» **WHAT TO WORK ON**: Return all lines in the data where the string "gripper" can be found.
^^^^
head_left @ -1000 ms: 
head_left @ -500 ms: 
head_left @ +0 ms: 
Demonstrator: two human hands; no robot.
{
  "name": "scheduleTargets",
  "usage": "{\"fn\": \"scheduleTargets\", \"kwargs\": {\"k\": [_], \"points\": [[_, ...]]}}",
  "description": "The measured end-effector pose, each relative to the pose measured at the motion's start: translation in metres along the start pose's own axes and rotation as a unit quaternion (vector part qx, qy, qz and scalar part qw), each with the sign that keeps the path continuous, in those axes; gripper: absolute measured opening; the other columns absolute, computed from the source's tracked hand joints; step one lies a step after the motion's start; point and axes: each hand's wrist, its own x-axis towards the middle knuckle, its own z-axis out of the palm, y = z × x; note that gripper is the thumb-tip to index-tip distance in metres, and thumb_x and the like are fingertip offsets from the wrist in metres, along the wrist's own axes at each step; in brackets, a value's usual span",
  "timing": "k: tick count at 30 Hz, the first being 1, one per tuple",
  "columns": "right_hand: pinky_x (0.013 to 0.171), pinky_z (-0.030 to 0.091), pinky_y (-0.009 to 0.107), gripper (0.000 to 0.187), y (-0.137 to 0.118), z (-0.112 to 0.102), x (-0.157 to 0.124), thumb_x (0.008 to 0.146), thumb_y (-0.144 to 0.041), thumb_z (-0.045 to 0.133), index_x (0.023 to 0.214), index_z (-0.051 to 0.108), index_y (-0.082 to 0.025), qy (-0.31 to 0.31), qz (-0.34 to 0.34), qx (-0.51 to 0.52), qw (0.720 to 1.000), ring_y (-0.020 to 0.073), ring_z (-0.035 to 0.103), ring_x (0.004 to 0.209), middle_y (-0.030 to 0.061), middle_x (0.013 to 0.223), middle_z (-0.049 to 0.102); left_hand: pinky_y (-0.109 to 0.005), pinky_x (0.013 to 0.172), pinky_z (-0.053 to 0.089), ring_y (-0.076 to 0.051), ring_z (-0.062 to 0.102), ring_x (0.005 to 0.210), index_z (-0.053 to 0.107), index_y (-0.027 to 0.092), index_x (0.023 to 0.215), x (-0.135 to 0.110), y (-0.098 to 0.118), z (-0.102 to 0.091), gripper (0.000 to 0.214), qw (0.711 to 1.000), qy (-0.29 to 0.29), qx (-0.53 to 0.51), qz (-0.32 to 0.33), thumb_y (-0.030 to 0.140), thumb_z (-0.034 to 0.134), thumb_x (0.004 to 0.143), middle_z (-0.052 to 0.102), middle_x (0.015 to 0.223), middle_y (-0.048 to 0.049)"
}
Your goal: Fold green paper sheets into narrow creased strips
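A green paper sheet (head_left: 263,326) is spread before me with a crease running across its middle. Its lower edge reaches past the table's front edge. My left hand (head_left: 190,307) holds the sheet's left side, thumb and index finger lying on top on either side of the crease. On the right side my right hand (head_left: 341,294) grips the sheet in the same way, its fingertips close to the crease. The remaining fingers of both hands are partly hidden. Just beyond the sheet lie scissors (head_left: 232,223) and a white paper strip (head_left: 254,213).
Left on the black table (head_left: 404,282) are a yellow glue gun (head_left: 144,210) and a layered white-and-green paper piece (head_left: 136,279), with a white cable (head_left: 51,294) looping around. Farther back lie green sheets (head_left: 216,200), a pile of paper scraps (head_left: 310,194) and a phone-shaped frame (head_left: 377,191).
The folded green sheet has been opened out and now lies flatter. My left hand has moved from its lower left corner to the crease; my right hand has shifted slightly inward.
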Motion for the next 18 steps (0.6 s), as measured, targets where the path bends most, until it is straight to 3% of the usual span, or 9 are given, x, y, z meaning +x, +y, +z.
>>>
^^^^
» **ANSWER TO THIS PROBLEM**:
  "description": "The measured end-effector pose, each relative to the pose measured at the motion's start: translation in metres along the start pose's own axes and rotation as a unit quaternion (vector part qx, qy, qz and scalar part qw), each with the sign that keeps the path continuous, in those axes; gripper: absolute measured opening; the other columns absolute, computed from the source's tracked hand joints; step one lies a step after the motion's start; point and axes: each hand's wrist, its own x-axis towards the middle knuckle, its own z-axis out of the palm, y = z × x; note that gripper is the thumb-tip to index-tip distance in metres, and thumb_x and the like are fingertip offsets from the wrist in metres, along the wrist's own axes at each step; in brackets, a value's usual span",
  "columns": "right_hand: pinky_x (0.013 to 0.171), pinky_z (-0.030 to 0.091), pinky_y (-0.009 to 0.107), gripper (0.000 to 0.187), y (-0.137 to 0.118), z (-0.112 to 0.102), x (-0.157 to 0.124), thumb_x (0.008 to 0.146), thumb_y (-0.144 to 0.041), thumb_z (-0.045 to 0.133), index_x (0.023 to 0.214), index_z (-0.051 to 0.108), index_y (-0.082 to 0.025), qy (-0.31 to 0.31), qz (-0.34 to 0.34), qx (-0.51 to 0.52), qw (0.720 to 1.000), ring_y (-0.020 to 0.073), ring_z (-0.035 to 0.103), ring_x (0.004 to 0.209), middle_y (-0.030 to 0.061), middle_x (0.013 to 0.223), middle_z (-0.049 to 0.102); left_hand: pinky_y (-0.109 to 0.005), pinky_x (0.013 to 0.172), pinky_z (-0.053 to 0.089), ring_y (-0.076 to 0.051), ring_z (-0.062 to 0.102), ring_x (0.005 to 0.210), index_z (-0.053 to 0.107), index_y (-0.027 to 0.092), index_x (0.023 to 0.215), x (-0.135 to 0.110), y (-0.098 to 0.118), z (-0.102 to 0.091), gripper (0.000 to 0.214), qw (0.711 to 1.000), qy (-0.29 to 0.29), qx (-0.53 to 0.51), qz (-0.32 to 0.33), thumb_y (-0.030 to 0.140), thumb_z (-0.034 to 0.134), thumb_x (0.004 to 0.143), middle_z (-0.052 to 0.102), middle_x (0.015 to 0.223), middle_y (-0.048 to 0.049)"

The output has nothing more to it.